Reproduce the opening lines of the records exactly, up to and including the line in which "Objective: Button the" occurs.
"""
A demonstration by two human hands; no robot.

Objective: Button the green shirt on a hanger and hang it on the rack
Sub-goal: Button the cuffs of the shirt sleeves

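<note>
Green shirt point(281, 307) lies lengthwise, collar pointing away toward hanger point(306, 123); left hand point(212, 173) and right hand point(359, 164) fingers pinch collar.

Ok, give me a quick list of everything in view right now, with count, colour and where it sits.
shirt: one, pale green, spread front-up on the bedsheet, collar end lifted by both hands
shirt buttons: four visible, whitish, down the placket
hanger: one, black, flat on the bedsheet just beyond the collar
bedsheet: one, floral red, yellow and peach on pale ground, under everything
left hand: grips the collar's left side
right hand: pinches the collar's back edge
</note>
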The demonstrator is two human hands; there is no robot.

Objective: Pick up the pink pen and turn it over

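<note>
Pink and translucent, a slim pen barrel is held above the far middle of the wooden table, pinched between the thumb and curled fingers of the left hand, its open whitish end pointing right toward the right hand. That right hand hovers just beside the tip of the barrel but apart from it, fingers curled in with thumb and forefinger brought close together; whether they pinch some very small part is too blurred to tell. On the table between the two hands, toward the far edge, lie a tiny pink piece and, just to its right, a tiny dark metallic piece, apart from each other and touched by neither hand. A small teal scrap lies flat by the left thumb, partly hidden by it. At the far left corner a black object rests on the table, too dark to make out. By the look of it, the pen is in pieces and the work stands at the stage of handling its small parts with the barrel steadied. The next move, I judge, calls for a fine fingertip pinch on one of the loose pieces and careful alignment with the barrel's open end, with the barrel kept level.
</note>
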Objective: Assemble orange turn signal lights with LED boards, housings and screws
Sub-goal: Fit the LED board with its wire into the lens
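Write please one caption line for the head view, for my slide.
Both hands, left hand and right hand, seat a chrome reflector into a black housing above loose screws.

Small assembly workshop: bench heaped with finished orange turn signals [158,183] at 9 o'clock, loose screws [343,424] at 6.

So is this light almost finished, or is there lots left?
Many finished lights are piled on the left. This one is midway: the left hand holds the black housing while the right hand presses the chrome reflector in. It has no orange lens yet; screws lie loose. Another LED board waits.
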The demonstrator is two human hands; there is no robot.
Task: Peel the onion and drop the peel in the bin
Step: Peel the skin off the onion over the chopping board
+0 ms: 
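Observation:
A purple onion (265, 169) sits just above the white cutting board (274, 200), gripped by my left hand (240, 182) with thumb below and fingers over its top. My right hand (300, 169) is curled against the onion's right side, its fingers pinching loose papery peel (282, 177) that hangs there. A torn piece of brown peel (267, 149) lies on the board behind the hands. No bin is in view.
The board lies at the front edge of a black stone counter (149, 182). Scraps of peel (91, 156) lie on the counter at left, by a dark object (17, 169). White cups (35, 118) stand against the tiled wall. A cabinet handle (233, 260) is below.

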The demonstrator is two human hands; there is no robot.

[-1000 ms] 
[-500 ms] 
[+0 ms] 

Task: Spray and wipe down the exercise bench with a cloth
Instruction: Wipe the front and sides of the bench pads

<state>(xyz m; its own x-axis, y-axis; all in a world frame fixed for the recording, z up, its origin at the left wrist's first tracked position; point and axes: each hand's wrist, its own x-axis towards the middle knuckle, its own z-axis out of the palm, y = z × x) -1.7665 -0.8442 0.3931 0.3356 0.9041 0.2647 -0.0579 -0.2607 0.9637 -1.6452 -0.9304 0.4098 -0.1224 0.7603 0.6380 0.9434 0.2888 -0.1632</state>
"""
** Written answer **
A demonstration by two human hands; no robot.

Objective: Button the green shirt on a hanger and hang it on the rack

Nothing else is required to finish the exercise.